GOAL OF THE EXERCISE
From the first line to the last, write out the material exactly.

DATASET CONTENT
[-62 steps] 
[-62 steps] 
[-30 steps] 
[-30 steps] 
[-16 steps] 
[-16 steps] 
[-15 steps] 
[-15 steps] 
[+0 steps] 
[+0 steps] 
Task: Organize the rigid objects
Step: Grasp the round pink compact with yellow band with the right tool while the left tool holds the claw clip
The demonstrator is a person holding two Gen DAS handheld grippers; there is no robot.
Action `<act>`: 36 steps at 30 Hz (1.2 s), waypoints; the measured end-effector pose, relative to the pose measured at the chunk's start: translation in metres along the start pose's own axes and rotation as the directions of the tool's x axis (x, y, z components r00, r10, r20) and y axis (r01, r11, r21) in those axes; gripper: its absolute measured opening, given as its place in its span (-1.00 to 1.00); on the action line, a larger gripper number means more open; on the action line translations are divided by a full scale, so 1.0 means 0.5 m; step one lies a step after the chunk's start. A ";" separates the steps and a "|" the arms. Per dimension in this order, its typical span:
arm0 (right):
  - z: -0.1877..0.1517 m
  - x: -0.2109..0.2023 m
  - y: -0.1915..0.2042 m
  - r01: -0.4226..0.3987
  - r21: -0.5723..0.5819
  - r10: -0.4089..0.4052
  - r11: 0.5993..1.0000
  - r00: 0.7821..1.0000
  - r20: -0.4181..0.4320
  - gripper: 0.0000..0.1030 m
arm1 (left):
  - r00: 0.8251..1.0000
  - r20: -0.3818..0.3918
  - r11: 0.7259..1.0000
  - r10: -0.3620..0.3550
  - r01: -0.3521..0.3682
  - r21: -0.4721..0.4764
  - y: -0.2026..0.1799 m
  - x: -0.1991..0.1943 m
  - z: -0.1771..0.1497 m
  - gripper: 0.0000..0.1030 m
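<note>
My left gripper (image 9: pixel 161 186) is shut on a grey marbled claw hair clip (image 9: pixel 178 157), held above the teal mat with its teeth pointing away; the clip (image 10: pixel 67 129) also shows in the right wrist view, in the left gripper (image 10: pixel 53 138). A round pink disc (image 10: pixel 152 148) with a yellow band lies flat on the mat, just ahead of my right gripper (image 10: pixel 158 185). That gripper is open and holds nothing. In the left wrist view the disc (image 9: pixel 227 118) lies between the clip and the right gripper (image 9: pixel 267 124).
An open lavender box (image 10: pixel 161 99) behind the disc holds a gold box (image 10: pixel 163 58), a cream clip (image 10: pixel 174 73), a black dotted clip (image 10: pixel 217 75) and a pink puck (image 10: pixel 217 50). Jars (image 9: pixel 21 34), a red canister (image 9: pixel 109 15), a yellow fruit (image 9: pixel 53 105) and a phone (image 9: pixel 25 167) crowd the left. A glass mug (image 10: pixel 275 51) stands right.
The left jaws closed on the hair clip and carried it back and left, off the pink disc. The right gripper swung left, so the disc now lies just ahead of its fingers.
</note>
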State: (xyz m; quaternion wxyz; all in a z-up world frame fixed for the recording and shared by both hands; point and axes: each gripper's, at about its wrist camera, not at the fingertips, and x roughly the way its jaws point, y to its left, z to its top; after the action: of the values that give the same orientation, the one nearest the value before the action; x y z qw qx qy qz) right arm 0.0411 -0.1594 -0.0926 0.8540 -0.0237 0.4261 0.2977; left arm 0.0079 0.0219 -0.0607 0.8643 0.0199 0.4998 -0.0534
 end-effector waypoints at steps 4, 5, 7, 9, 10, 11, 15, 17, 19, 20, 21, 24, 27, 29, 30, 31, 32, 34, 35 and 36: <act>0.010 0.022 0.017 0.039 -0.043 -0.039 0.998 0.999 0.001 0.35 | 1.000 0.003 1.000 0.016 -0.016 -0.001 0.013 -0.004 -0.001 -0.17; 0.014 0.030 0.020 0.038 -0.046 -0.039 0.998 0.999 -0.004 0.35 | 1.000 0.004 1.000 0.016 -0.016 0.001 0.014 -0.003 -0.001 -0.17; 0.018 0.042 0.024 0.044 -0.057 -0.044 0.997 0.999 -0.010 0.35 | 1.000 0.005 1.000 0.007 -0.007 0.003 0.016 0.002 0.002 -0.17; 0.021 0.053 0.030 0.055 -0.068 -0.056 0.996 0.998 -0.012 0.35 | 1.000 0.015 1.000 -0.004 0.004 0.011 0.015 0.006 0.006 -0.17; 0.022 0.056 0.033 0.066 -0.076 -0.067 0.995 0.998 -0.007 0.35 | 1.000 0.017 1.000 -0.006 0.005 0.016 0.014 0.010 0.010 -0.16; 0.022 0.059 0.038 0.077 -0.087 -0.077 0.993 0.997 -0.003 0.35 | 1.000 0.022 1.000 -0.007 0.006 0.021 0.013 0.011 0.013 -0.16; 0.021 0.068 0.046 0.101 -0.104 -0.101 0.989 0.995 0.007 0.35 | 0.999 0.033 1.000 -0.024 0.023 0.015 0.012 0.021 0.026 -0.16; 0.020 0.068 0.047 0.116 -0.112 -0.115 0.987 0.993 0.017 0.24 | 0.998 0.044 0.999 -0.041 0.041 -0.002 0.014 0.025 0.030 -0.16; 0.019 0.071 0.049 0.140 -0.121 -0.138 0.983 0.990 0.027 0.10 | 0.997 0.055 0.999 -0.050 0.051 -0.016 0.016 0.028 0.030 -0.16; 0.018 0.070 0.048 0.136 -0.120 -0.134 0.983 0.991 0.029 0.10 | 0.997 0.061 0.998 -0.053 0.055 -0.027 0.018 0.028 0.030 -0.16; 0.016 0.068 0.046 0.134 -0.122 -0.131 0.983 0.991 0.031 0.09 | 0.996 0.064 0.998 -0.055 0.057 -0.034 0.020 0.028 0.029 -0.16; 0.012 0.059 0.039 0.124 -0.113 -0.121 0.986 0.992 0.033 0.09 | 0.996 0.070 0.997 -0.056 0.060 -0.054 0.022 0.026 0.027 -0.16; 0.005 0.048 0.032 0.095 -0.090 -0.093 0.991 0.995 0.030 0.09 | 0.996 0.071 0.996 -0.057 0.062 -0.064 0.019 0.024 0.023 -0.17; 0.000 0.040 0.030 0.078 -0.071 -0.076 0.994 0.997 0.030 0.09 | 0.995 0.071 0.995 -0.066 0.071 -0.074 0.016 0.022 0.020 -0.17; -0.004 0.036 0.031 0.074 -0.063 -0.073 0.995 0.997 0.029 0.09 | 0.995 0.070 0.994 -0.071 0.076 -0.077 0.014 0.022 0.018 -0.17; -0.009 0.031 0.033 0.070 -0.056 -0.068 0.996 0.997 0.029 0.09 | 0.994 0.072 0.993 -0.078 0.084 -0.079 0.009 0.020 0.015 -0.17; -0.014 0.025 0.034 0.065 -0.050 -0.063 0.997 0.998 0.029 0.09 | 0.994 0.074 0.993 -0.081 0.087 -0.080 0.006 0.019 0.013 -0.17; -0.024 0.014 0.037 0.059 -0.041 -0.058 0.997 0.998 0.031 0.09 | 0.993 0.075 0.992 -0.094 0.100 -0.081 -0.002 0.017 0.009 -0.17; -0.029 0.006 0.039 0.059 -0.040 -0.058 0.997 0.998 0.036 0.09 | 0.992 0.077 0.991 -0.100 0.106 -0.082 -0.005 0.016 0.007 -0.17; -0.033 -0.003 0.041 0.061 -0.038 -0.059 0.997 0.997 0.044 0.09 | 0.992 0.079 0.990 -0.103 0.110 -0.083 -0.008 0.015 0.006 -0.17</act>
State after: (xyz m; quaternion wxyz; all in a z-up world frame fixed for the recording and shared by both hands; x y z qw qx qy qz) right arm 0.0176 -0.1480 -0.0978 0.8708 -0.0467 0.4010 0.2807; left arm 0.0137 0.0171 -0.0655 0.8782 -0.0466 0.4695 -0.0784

WRITTEN SOLUTION
[-62 steps] 
[-62 steps] 
[-30 steps] 
[-30 steps] 
[-16 steps] 
[-16 steps] 
[-15 steps] 
[-15 steps] 
[+0 steps] 
[+0 steps] 
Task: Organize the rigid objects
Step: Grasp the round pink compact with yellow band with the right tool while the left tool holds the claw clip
The demonstrator is a person holding two Gen DAS handheld grippers; there is no robot.
Action `<act>`: 36 steps at 30 Hz (1.2 s), waypoints; the measured end-effector pose, relative to the pose measured at the chunk's start: translation in metres along the start pose's own axes and rotation as the directions of the tool's x axis (x, y, z components r00, r10, r20) and y axis (r01, r11, r21) in those axes; gripper: its absolute measured opening, given as its place in its span (-1.00 to 1.00); on the action line, a larger gripper number means more open; on the action line translations are divided by a full scale, so 1.0 means 0.5 m; step one lies a step after the chunk's start. A ";" separates the steps and a "|" the arms. Per dimension in this order, its typical span:
arm0 (right):
  - z: -0.1877..0.1517 m
  - x: -0.2109..0.2023 m
  - y: -0.1915..0.2042 m
  - r01: -0.4226..0.3987
  - r21: -0.5723..0.5819
  - r10: -0.4089..0.4052
  - r11: 0.5993..1.0000
  - r00: 0.7821..1.0000
  - r20: -0.4181..0.4320
  - gripper: 0.0000..0.1030 m
arm1 (left):
  - r00: 0.8251..1.0000
  - r20: -0.3818..0.3918
  - r11: 0.7259..1.0000
  - r10: -0.3620..0.3550
  - r01: -0.3521..0.3682
  - r21: -0.4721..0.4764
  - y: -0.2026..0.1799 m
  - x: -0.1991..0.1943 m
  - z: -0.1771..0.1497 m
  - gripper: 0.0000..0.1030 m
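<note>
My left gripper (image 9: pixel 161 186) is shut on a grey marbled claw hair clip (image 9: pixel 178 157), held above the teal mat with its teeth pointing away; the clip (image 10: pixel 67 129) also shows in the right wrist view, in the left gripper (image 10: pixel 53 138). A round pink disc (image 10: pixel 152 148) with a yellow band lies flat on the mat, just ahead of my right gripper (image 10: pixel 158 185). That gripper is open and holds nothing. In the left wrist view the disc (image 9: pixel 227 118) lies between the clip and the right gripper (image 9: pixel 267 124).
An open lavender box (image 10: pixel 161 99) behind the disc holds a gold box (image 10: pixel 163 58), a cream clip (image 10: pixel 174 73), a black dotted clip (image 10: pixel 217 75) and a pink puck (image 10: pixel 217 50). Jars (image 9: pixel 21 34), a red canister (image 9: pixel 109 15), a yellow fruit (image 9: pixel 53 105) and a phone (image 9: pixel 25 167) crowd the left. A glass mug (image 10: pixel 275 51) stands right.
The left jaws closed on the hair clip and carried it back and left, off the pink disc. The right gripper swung left, so the disc now lies just ahead of its fingers.
</note>
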State: (xyz m; quaternion wxyz; all in a z-up world frame fixed for the recording and shared by both hands; point and axes: each gripper's, at about its wrist camera, not at the fingertips, and x roughly the way its jaws point, y to its left, z to its top; after the action: of the values that give the same orientation, the one nearest the value before the action; x y z qw qx qy qz) right arm 0.0411 -0.1594 -0.0926 0.8540 -0.0237 0.4261 0.2977; left arm 0.0079 0.0219 -0.0607 0.8643 0.0199 0.4998 -0.0534
 end-effector waypoints at steps 4, 5, 7, 9, 10, 11, 15, 17, 19, 20, 21, 24, 27, 29, 30, 31, 32, 34, 35 and 36: <act>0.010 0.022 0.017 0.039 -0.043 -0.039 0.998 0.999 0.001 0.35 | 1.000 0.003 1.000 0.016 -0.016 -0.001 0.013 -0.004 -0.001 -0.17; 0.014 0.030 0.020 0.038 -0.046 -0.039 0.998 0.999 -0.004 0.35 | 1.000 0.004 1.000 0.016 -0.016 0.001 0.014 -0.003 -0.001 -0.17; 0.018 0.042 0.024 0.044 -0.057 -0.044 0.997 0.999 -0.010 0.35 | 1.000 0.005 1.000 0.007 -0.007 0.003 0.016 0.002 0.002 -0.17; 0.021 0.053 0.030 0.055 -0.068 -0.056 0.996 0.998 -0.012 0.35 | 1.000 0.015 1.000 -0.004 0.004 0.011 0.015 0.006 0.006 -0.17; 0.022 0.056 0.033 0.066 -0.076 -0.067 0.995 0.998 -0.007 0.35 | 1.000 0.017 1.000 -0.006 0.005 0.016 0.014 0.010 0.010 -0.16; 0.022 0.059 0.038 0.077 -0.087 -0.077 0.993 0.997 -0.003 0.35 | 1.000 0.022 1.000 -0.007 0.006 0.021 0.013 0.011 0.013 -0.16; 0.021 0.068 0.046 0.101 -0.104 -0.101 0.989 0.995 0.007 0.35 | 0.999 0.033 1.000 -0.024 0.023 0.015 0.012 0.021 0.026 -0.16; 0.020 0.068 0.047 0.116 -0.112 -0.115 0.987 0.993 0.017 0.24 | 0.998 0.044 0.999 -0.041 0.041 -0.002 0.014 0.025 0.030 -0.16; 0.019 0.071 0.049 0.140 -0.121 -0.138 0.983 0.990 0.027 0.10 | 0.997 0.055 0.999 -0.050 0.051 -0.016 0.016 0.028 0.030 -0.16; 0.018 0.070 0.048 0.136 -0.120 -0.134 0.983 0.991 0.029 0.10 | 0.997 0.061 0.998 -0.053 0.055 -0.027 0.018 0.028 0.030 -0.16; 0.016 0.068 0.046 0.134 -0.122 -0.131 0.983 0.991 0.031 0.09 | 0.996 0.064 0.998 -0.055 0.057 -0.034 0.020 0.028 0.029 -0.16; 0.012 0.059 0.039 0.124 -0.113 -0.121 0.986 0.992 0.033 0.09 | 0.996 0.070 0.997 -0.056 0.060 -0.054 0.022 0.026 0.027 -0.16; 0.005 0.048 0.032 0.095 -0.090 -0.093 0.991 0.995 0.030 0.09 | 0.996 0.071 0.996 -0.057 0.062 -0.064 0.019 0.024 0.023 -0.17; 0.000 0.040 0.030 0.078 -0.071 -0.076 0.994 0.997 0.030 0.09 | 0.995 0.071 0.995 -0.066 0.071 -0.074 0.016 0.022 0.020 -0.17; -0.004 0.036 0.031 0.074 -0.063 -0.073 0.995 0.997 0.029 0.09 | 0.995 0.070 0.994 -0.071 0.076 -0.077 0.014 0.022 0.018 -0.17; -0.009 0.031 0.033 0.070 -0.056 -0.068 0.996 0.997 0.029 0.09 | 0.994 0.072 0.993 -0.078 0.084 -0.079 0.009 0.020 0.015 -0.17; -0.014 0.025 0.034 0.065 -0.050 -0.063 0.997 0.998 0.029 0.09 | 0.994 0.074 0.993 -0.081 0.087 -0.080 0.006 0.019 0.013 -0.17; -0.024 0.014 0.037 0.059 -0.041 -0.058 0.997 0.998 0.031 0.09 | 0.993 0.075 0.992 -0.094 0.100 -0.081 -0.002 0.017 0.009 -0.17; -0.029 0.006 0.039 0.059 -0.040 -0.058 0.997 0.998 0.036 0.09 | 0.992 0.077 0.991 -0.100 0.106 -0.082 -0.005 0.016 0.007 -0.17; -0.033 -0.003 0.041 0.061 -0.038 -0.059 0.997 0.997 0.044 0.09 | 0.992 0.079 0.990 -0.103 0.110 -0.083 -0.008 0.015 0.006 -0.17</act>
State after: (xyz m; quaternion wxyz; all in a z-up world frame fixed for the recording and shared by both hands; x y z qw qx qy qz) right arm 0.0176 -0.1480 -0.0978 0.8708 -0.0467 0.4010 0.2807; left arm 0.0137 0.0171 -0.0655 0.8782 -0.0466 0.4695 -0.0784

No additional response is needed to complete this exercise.